XR Blocks ships with an opt-in gesture recognition subsystem powered by the GestureRecognition script. When enabled, it inspects WebXR hand joints (or a future ML provider) and emits high-level gesture events that any script can subscribe to.

Enabling the gesture subsystem

Call options.enableGestures() before xb.init() to toggle on hand tracking and the shared recogniser. You can tweak the provider, confidence threshold, and individual gesture toggles from the same options object.

import * as xb from 'xrblocks';

const options = new xb.Options();
options.enableGestures();
options.gestures.provider = 'heuristics'; // current WebXR joint heuristics
options.gestures.minimumConfidence = 0.7; // default is 0.6
options.gestures.setGestureEnabled('point', true);
options.gestures.setGestureEnabled('spread', true);

xb.init(options);

The gestures options bag is fully mergeable, so you can supply the same fields when instantiating new xb.Options({...}) if you prefer declarative configuration.

Listening for gesture events

Once the runtime is initialised, the recogniser is exposed at xb.core.gestureRecognition.

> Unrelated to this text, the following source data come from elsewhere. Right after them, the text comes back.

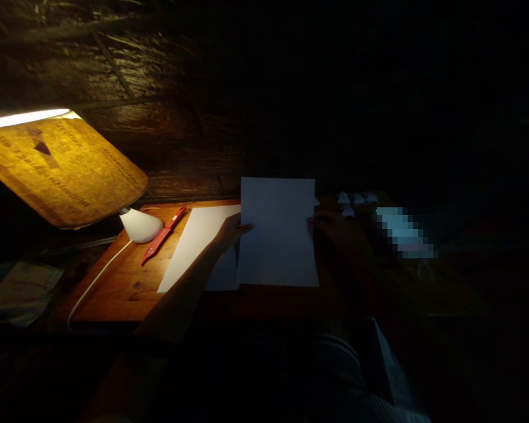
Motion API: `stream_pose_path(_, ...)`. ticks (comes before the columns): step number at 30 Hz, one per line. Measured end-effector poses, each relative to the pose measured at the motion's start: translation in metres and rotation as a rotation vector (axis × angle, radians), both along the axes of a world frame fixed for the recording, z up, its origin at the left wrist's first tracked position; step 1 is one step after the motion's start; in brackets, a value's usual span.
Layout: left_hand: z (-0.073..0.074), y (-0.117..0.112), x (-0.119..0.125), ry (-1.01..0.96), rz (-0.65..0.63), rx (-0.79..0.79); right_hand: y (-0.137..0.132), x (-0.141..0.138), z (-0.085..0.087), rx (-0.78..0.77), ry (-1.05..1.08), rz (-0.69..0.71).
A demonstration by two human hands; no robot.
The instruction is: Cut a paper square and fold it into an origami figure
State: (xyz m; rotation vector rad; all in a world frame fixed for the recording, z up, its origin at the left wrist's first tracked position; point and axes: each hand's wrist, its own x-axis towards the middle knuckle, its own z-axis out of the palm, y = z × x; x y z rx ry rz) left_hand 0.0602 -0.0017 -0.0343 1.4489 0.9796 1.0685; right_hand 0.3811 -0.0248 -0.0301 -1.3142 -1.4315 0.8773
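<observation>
Lit lamp left; red pen beside base; white scraps right; wooden table.

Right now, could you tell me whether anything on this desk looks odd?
Yes: a printed sheet hangs draped from the head of the lit lamp, right under its light strip, like a makeshift shade. The white sheet held by the left hand looks undamaged.

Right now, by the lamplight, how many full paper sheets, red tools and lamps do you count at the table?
White paper sheets: 2, the held sheet and the flat sheet
Red pen-like tool: 1
Lamp: 1
Total: 4
Small white scraps: too dim to count, left out
</observation>
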Motion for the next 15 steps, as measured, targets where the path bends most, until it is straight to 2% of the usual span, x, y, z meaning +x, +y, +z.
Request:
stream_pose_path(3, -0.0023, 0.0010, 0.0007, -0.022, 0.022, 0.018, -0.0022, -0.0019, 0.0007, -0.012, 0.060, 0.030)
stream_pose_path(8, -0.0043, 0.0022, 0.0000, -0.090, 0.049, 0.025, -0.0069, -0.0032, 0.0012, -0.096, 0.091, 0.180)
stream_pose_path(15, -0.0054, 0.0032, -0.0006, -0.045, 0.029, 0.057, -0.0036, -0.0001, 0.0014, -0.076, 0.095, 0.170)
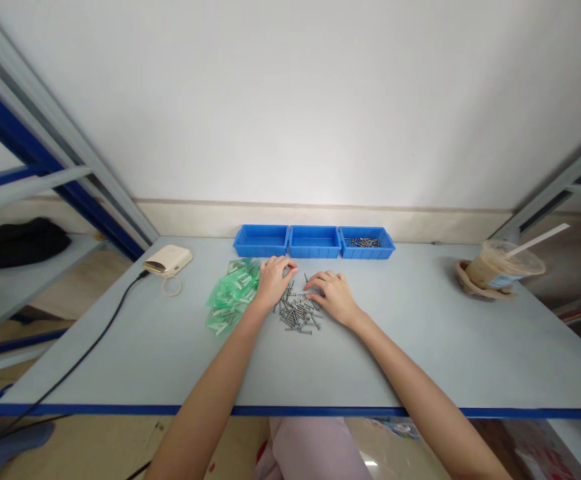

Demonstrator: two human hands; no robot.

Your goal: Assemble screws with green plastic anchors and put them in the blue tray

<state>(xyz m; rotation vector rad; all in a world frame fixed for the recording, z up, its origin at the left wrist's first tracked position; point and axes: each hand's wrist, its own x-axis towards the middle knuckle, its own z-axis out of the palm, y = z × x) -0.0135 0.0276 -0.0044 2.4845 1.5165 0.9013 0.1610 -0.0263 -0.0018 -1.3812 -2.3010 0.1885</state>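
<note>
A loose pile of grey screws (297,312) lies on the pale table (420,347) in front of me. My left hand (273,280) rests at the pile's upper left, fingers curled in a pinch near the screws; what it holds is too small to name. My right hand (334,295) lies on the pile's right side with fingers stretched toward the screws. A heap of small green plastic bags (233,295) sits just left of my left hand.
Three blue bins stand in a row at the back: left bin (261,241), middle bin (314,241), right bin (367,243) with some screws inside. A beige device (169,260) with a black cable lies at left. An iced drink cup (500,268) stands at right.
</note>
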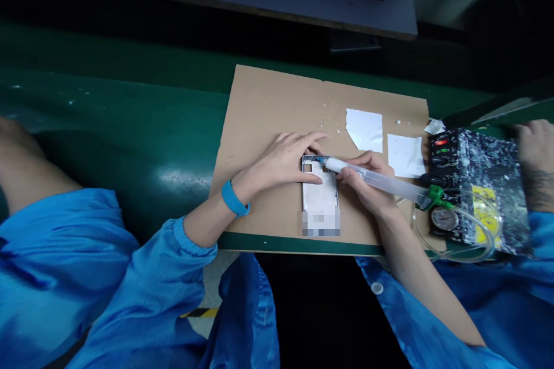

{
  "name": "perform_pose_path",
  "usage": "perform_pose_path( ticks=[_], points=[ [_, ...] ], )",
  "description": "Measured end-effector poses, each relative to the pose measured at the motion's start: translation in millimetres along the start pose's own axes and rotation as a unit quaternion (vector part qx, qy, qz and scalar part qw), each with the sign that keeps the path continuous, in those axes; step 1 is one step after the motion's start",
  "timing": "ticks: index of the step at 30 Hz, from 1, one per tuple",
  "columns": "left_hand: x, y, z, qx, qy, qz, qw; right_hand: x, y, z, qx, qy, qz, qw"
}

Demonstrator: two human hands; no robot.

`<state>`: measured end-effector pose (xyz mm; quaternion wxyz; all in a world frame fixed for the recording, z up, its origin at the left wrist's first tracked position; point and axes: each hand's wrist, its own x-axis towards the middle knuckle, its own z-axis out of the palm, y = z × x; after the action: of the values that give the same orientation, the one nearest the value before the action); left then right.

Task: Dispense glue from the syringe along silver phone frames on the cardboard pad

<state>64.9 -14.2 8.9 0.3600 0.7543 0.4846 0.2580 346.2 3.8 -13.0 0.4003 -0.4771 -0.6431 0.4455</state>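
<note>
The phone frame [320, 193] lies flat on a sheet of cardboard [268, 109] on the green counter [108, 127], near the cardboard's near edge. The left hand [281, 158] is spread over the frame's far left corner, fingers pressing down to pin it. The right hand [366, 176] is closed around a clear dispensing syringe [381, 181], held like a pen, its tip touching the frame's far edge just beside the left fingertips.

From where I stand, the tightest spot is that corner: tip and fingers are almost touching, so a small wobble could smear glue onto the fingers or drag the bead off its line. The frame is held at one end only; if the pressure eases, I would expect it to pivot on the smooth cardboard and spoil the run.

The clear hose [476, 242] loops from the syringe's green fitting [435, 196] past the spattered controller box [480, 184] on the right. It could snag on the box or tug the syringe sideways. White drops already dot the cardboard near the two paper scraps [366, 128], so stray drips look likely. Other people's arms sit at far left and far right, close enough to jostle.
</note>
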Motion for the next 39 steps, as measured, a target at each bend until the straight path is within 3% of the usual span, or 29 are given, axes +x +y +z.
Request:
perform_pose_path(
  ticks=[39],
  points=[
    [-0.8, 0.9, -1.1, 0.011, -0.005, -0.004, 1.000, 1.6, -3.8, 0.9, 0.019, 0.009, -0.009, 1.000]
  ],
)
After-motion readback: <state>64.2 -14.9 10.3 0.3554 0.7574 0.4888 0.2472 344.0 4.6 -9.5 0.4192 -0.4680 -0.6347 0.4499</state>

Subscribe to gesturestart, gestureupdate, and gestureend events to drive game logic or debugging output.

import * as xb from 'xrblocks';

class GestureDebugger extends xb.Script {
init() {
const gestures = xb.core.gestureRecognition;
if (!gestures) return;
const log = (phase, {hand, name, confidence = 0}) =>
console.log(
`[gesture] ${hand} hand ${name} ${phase} ` +
`(${confidence.toFixed(2)})`
);
gestures.addEventListener('gesturestart', (event) =>
log('start', event.detail)
);
gestures.addEventListener('gestureupdate', (event) =>
log('update', event.detail)
);
gestures.addEventListener('gestureend', (event) =>
log('end', event.detail)
);
}
}

Remember to remove listeners in dispose() if you manually manage the script’s lifecycle.

Heuristic testing template

The repository includes templates/heuristic_hand_gestures, which configures the heuristic provider and logs every gesture’s start/end phases to the console. It is handy for validating pinch, open-palm, fist, thumbs-up, point, and spread recognition on Quest or in the desktop simulator.

If you need deeper insight, consider piping the event data into your own UI or telemetry system.